> **Task brief**
Copy the data that follows, exactly and completely.

> **Supplied data**
....
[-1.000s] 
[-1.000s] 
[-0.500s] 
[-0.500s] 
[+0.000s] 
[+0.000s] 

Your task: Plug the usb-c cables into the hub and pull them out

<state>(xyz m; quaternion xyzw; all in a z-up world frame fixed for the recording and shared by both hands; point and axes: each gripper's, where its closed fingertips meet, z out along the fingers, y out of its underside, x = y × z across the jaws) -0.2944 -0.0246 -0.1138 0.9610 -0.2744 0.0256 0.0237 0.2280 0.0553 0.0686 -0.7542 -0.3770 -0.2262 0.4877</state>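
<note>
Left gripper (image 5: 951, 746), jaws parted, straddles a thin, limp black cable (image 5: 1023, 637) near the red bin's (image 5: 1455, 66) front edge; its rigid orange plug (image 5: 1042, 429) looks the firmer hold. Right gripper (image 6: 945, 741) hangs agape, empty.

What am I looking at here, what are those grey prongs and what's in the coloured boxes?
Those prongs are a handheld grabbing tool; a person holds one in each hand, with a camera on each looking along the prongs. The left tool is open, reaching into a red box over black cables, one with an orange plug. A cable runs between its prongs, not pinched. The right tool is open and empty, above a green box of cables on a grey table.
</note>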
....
> **Answer to this problem**
[-1.000s] 
[-1.000s] 
[-0.500s] 
[-0.500s] 
[+0.000s] 
[+0.000s] 

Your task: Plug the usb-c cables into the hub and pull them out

<state>(xyz m; quaternion xyzw; all in a z-up world frame fixed for the recording and shared by both hands; point and axes: each gripper's, where its closed fingertips meet, z out along the fingers, y out of its underside, x = y × z across the jaws) -0.2944 -0.0246 -0.1138 0.9610 -0.2744 0.0256 0.0237 0.2280 0.0553 0.0686 -0.7542 -0.3770 -0.2262 0.4877</state>
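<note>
Left gripper (image 5: 951, 746), jaws parted, straddles a thin, limp black cable (image 5: 1023, 637) near the red bin's (image 5: 1455, 66) front edge; its rigid orange plug (image 5: 1042, 429) looks the firmer hold. Right gripper (image 6: 945, 741) hangs agape, empty.

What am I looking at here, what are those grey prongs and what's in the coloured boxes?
Those prongs are a handheld grabbing tool; a person holds one in each hand, with a camera on each looking along the prongs. The left tool is open, reaching into a red box over black cables, one with an orange plug. A cable runs between its prongs, not pinched. The right tool is open and empty, above a green box of cables on a grey table.
</note>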

That completes the response.